Editor’s Note: The following report is excerpted from Joseph Farah’s G2 Bulletin, the premium online newsletter published by the founder of WND. Subscriptions are $99 a year or, for monthly trials, just $9.95 per month for credit card users, and provide instant access for the complete reports.
BEIRUT, Lebanon – As the monetary crisis in Europe worsens, look for more members of the 27-nation European Union to begin to break from the Eurozone, thereby further distancing those 10 E.U. members who are not on the euro, according to a report in Joseph Farah’s G2 Bulletin.
Analysts believe that those countries such as Germany with strong economies will benefit by disassociating from the Eurozone. Those countries far more dependent on economic assistance from the E.U., however, not only will have increasingly more difficult economic problems but could create a widening rift between the Eurozone members and the larger E.U.
Such a development “would also validate security concerns long harbored by Eastern European and Nordic states,” according to a report from the open intelligence company Stratfor. “The financial crisis will slowly drive apart the constituent members of the European Union and the Eurozone.”
This has prompted several European countries to form regional subgroups, as WND/G2Bulletin recently reported regarding Finland with the other Nordic countries. Their formation is along the line of shared economic, political and security concerns.
“As these groupings form and solidify, they will mark the first appreciable structural change in the European Union,” the report said.
Nevertheless, much of Europe’s financial difficulties are among those 17 countries belonging to the Eurozone, which ultimately created their own financial woes when they came together.
Because they belong to the Eurozone structure, they cannot undertake independent monetary policies, but must rely on E.U. supranational instruments.
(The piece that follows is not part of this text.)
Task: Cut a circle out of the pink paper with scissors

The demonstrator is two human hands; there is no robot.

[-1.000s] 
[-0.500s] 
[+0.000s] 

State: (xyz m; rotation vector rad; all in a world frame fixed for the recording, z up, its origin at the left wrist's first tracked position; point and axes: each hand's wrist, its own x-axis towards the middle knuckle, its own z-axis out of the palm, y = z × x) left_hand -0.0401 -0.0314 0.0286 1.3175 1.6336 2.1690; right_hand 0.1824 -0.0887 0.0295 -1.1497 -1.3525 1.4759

Those Eurozone countries experiencing economic hardships have to conform to tighter fiscal measures, which is having not only economic but also political and social consequences.
At the same time, solutions adopted by the Eurozone members don’t apply to those economically-strapped E.U. members who don’t belong to the Eurozone.
“In many ways, the divergence of the European Union and the Eurozone will prompt non-Eurozone countries to seek alternative economic, political and security arrangements, particularly by looking to form and develop regional groupings,” the Stratfor report said.
Polarization of the Eurozone and the E.U. countries that don’t belong will only become greater, the report said, resulting in the 27-nation E.U. becoming increasingly fragmented as the Eurozone members consolidate into an independent block while the E.U.-10 form into smaller regional groups.